▶ **Exercise brief**:
Retype word for word the first line of the listing and each line after it up to the line with "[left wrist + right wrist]", with the pictures taken out.

▶ **Data extract**:
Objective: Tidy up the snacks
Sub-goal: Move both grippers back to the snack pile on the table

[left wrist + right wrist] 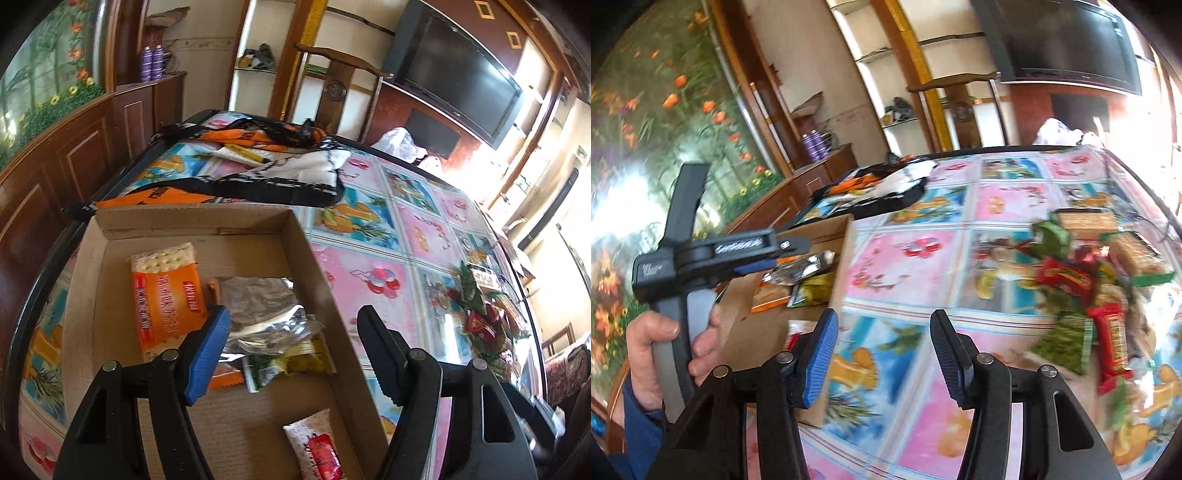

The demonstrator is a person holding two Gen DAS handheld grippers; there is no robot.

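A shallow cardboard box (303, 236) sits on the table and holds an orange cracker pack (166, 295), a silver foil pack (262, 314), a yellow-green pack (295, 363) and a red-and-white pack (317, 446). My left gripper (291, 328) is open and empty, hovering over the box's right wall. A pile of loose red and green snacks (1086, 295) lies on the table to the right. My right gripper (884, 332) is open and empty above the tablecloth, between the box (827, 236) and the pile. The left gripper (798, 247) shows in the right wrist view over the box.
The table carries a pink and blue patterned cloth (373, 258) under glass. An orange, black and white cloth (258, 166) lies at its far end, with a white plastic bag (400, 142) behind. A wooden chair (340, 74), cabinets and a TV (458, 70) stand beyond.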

▶ **Output of the task**:
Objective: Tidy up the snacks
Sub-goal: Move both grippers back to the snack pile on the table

[left wrist + right wrist] 

The answer has been fully written out.